The three-storey Baroque main design of the hunting lodge was built from 1704 to 1707 according to the designs of the court Johann Conrad Giesler of Landgrave Karl of Hesse-Kassel for his wife Maria Anna Amalia of Courland in the wide plain between the rivers Eder and Schwalm. The swampy underground on the edge of the Ederaue was laid dry for construction and was built with piles. On the side of the Risalit a middle-distance was created, which was completed by a balcony. This was decorated with medallions with relief heads of the land count and his wife. The side building connected by galleries with the main construction allowed Landgrave Friedrich II to build at 1770 by the master builder Simon Louis du Ry, whereby the extension of the now horseshoe-shaped plant was completed.
The philosopher Voltaire was 1755 when he was disgraced by King Frederick II in Potsdam and travelled back to France, guest of the Landgrave Friedrich II in Wabern.
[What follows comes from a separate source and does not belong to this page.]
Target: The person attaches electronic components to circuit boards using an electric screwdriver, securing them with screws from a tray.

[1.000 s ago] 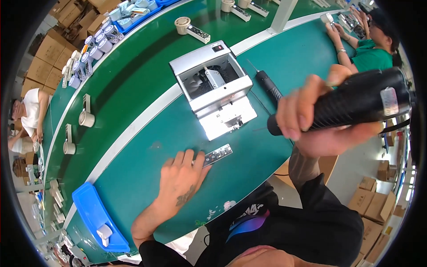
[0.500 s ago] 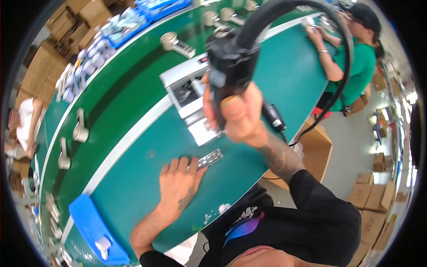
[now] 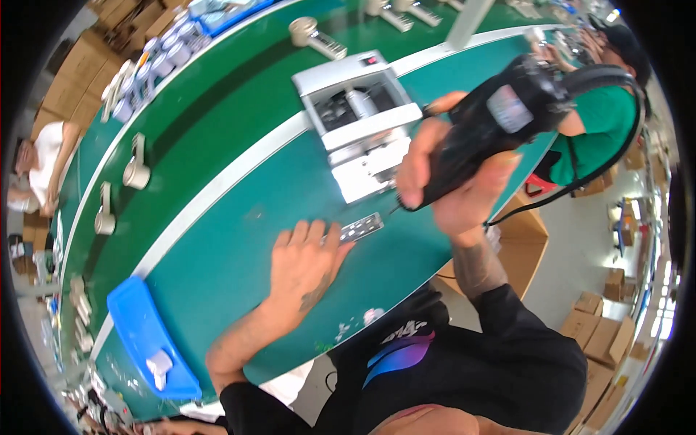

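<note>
My right hand [image 3: 471, 203] is wrapped round a black electric screwdriver [image 3: 464, 148], held tilted above the worktable with its thin bit pointing down and left. A black cable loops away from its upper end to the right. My left hand [image 3: 301, 264] rests on the green table, its thumb and fingers closed on the near end of a small metal plate with holes [image 3: 362, 227]. The bit is a little above and right of the plate, apart from it. Just beyond stands a grey screw-feeder machine [image 3: 377, 127] with an open top.
A blue tray [image 3: 138, 312] with a white part in it lies at the left. Several cream round-headed parts [image 3: 136, 174] rest along the green belt. A co-worker in green [image 3: 598, 145] works at the far right. A cardboard box [image 3: 525, 239] stands beside the table.
The screwdriver in my right hand has swung from upright to tilted, its cable end now to the right. My left hand still holds the plate. The whole view has shifted slightly.
</note>
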Available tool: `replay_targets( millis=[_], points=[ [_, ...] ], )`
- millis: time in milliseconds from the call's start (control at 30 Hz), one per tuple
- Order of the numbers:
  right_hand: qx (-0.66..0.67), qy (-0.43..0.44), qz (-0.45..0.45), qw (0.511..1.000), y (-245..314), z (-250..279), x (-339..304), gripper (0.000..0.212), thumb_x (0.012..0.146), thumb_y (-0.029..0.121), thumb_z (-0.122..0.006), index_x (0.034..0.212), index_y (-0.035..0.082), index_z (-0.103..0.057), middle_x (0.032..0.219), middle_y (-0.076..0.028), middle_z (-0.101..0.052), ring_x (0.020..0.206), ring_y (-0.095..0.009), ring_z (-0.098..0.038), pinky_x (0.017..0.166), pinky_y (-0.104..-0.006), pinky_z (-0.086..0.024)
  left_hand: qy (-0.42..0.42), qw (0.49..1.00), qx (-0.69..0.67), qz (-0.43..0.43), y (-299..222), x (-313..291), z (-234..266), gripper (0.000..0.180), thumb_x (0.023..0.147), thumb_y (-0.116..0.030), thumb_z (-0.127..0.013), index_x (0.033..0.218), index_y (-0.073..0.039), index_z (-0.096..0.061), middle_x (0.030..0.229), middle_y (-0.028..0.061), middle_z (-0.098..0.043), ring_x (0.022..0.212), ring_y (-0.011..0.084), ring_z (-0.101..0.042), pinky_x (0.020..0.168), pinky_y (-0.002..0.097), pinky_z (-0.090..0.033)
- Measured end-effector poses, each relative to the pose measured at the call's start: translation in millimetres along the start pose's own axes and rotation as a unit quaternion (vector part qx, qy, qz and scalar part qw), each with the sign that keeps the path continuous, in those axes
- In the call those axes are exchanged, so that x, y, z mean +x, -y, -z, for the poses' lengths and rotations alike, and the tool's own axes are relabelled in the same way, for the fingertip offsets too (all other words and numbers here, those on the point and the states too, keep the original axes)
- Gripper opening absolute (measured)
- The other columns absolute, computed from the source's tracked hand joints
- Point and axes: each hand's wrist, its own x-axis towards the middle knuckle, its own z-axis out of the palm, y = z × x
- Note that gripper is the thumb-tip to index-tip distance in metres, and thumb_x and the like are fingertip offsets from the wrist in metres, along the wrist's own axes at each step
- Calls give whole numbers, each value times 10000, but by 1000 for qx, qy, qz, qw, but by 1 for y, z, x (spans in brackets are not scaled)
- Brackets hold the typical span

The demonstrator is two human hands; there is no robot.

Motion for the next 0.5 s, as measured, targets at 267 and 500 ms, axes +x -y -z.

Adolph Freiherr Knigge visited the castle on January 14th, 1770. On September 16, 1779 Goethe travelled from Kassel to Combers.
After the death of Frederick II, 1785, the castle was no longer used and fell into decay. First Elector Wilhelm II restored the castle and park in the 1820s and equipped it with 500 oil paintings and 1200 copper engravings. The collection consisted mostly of works by the Tischbein family. The motifs included depictions of the castle from its heyday, portraits of its owners, scenes of the Heron Hunt and illustrations of particularly valuable falcons. Important parts of the collection are now in the Fulda, Schloss Fasanerie. Especially the pictures of the Heron Hunt are highlights of the collection in Fulda. The wall-sized baroque paintings of the Heron Stain were created by Johann Heinrich Leg the Elder (1722 – 1789).